No detalhamento, a dívida mobiliária interna caiu 2,46%, a R$ 8,3 trilhões, enquanto a dívida externa avançou 0,61%, para R$ 331,6 bilhões. O prazo médio do estoque subiu levemente, de 4 anos para 4,1 anos, mas o aspecto que chama atenção é o custo: o custo médio do estoque em 12 meses subiu de 11,90% para 12,20% ao ano, e o custo médio das novas emissões passou de 13,76% para 13,92% ao ano.

Ao mesmo tempo, a reserva de liquidez — o colchão para gestão da dívida — encolheu 25,7%, de R$ 1,19 trilhão para R$ 885 bilhões, suficiente agora para cobrir 5,69 meses de vencimentos ante 6,41 meses em fevereiro. O Tesouro atribui parte do aumento do custo à intensificação de tensões geopolíticas no Oriente Médio e à alta do petróleo, fatores que elevaram a aversão ao risco e reforçaram expectativas de juros elevados nas grandes economias.

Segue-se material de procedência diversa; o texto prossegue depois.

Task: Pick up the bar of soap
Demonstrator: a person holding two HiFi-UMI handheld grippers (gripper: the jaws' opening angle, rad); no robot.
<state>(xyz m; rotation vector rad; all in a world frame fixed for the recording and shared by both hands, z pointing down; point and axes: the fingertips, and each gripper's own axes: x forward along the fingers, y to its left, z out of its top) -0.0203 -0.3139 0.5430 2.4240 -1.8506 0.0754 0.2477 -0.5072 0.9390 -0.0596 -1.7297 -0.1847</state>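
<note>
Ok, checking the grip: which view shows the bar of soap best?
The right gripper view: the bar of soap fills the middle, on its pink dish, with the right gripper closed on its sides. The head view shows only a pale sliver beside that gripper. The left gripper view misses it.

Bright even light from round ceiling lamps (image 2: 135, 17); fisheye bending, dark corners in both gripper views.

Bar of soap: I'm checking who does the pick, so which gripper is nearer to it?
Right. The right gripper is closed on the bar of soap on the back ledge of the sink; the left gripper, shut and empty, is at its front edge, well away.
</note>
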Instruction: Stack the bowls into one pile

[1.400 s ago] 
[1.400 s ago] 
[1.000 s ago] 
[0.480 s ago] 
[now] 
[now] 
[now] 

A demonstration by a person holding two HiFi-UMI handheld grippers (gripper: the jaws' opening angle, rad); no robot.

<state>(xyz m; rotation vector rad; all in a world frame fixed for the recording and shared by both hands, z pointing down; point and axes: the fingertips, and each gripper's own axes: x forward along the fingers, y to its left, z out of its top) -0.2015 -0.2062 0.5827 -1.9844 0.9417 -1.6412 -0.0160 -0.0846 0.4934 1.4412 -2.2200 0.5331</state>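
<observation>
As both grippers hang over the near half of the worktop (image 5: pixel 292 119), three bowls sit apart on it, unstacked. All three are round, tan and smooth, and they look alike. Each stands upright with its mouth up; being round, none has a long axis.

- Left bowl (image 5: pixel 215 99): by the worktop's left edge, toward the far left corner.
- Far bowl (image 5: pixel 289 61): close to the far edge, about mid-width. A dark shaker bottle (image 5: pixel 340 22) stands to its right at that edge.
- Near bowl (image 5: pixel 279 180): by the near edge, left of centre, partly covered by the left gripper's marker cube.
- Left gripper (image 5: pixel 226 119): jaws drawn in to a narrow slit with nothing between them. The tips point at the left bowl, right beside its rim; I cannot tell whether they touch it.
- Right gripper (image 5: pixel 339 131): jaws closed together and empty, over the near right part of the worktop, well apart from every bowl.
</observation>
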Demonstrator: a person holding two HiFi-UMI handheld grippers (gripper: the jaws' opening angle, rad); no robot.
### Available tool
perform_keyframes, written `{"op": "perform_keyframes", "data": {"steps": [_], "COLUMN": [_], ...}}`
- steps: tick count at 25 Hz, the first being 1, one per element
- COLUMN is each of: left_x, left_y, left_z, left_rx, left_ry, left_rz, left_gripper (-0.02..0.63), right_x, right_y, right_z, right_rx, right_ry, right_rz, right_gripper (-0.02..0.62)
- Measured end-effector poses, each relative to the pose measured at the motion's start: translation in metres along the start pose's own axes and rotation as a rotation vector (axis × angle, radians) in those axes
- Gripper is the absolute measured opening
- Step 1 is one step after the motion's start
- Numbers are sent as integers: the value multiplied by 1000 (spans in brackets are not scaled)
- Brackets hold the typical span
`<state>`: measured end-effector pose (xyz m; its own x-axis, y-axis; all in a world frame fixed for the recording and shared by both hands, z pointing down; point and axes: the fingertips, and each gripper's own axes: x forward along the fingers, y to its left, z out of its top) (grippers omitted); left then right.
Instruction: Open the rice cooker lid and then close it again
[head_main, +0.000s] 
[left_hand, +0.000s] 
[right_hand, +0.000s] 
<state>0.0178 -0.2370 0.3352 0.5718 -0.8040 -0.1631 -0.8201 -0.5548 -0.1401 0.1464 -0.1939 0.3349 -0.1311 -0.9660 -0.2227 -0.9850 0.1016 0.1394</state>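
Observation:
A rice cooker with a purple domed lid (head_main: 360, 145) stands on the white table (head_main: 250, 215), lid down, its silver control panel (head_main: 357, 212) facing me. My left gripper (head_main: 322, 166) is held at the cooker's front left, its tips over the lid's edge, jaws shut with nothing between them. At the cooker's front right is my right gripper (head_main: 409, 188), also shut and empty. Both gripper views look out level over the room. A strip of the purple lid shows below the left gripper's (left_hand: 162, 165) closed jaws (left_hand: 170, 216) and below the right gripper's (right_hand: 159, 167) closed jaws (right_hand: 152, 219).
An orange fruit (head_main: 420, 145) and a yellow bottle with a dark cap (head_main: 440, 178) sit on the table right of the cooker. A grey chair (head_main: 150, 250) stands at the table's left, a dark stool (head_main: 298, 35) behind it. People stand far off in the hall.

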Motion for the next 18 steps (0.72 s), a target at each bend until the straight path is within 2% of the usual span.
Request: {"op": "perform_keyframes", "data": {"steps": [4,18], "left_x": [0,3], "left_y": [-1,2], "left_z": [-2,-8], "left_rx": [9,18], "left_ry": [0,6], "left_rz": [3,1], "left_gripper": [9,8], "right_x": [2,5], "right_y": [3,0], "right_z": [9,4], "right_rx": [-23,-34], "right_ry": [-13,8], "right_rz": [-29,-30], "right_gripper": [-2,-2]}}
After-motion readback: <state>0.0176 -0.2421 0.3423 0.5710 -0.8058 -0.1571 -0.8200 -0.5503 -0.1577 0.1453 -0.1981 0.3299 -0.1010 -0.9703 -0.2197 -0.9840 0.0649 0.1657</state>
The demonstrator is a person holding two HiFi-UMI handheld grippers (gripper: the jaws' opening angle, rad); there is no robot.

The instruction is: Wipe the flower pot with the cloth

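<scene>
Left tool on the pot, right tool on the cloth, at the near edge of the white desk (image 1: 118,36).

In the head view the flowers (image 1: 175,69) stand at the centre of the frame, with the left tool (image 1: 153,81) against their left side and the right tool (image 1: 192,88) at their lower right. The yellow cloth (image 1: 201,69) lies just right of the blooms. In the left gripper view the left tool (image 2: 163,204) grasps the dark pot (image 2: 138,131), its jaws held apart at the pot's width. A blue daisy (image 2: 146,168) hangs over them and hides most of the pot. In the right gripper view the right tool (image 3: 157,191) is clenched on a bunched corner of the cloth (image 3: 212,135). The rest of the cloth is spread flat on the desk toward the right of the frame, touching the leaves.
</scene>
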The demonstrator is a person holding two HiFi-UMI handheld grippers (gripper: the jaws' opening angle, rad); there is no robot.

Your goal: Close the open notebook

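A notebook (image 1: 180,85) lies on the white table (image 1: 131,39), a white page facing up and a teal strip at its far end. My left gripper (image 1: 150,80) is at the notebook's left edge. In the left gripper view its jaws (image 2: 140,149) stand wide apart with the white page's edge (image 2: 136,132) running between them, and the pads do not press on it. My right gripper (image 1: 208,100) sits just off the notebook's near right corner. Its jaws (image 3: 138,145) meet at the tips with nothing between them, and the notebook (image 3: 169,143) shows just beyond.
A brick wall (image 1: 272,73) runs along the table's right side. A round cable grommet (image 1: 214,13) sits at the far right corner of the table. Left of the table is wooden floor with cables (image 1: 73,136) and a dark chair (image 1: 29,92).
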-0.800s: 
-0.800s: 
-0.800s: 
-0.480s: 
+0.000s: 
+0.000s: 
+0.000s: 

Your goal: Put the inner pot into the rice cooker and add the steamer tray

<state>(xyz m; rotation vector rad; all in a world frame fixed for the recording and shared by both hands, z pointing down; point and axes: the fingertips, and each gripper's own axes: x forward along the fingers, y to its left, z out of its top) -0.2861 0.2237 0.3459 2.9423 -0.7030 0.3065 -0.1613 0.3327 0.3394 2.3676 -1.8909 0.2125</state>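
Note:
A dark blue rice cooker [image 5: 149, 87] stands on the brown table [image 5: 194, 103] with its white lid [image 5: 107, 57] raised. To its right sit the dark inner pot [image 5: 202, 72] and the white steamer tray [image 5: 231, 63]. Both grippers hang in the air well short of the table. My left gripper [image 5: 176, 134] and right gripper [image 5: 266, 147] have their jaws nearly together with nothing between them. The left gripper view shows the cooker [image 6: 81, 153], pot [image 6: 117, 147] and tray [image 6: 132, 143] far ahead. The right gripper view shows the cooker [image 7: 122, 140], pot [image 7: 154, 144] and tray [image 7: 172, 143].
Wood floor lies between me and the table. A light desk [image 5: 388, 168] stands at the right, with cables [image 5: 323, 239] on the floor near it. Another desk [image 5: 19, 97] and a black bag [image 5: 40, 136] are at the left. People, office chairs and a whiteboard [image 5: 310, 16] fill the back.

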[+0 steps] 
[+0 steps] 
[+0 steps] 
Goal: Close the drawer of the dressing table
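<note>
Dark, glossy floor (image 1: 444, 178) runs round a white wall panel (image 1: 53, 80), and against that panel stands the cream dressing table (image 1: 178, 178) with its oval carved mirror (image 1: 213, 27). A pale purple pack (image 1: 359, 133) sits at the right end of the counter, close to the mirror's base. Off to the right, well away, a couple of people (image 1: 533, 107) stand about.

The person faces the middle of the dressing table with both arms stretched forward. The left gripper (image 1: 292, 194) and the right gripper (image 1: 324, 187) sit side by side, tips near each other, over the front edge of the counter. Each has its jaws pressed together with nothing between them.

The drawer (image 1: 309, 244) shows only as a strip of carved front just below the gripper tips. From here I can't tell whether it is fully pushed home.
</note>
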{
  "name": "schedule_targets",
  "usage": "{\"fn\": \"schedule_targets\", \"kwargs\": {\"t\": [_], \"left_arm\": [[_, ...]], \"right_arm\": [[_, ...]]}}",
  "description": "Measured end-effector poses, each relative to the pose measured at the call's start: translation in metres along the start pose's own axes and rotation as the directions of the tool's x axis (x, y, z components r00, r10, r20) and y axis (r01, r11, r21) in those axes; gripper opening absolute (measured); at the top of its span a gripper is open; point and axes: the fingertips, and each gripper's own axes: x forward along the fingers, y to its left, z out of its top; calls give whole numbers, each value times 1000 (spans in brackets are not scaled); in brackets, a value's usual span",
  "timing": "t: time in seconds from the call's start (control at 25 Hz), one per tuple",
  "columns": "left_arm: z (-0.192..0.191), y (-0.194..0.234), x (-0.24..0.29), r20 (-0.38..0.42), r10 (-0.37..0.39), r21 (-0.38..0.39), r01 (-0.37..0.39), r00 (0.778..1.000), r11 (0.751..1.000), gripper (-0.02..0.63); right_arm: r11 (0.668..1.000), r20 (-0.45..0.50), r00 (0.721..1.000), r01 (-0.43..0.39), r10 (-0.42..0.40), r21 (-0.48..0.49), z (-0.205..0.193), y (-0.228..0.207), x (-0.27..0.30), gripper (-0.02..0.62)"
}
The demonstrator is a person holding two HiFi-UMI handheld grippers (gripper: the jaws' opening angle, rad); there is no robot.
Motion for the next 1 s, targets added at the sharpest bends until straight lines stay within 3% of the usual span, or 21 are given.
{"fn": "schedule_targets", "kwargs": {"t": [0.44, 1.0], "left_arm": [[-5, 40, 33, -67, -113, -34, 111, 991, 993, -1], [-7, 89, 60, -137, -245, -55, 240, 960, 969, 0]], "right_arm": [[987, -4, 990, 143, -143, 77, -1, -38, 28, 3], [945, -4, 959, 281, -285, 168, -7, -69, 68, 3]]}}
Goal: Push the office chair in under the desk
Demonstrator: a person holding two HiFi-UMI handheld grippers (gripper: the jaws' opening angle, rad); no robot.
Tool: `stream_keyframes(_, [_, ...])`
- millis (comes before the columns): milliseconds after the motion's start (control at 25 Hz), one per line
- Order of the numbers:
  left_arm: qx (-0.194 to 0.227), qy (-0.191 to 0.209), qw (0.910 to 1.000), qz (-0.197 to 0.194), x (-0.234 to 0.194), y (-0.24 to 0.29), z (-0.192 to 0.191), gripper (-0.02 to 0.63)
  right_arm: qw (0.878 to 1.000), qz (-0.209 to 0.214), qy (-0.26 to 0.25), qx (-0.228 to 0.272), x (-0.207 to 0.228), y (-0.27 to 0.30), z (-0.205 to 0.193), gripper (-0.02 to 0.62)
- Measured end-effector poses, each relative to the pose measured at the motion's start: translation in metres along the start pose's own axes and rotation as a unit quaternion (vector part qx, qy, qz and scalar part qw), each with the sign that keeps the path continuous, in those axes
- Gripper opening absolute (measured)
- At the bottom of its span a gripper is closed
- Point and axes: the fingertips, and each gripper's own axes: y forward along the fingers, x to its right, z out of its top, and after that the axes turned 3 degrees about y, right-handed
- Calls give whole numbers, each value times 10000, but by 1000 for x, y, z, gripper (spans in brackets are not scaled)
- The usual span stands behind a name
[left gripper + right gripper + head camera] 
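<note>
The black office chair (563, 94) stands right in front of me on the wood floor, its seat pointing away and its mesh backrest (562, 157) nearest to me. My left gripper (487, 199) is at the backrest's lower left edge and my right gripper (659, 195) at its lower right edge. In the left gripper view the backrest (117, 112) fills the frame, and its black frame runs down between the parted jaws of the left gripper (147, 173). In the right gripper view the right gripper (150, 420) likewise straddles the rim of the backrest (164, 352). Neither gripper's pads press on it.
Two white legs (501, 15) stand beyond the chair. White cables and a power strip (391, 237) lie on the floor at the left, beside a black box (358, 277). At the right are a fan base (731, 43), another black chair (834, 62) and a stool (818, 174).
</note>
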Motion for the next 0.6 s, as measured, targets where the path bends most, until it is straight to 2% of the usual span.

O resultado traz mensagem dupla: embora a dívida nominal tenha recuado, o aumento do custo e a perda de folga em liquidez deterioram a margem fiscal. Isso pressiona despesas com juros e reduz espaço para manobra do governo caso os juros permaneçam altos ou a volatilidade volte a subir. O Tesouro também nota que, em abril, notícias sobre um possível acordo entre EUA e Irã reduziram a aversão ao risco e trouxeram alívio temporário aos mercados, mas o quadro segue sujeito a choques externos.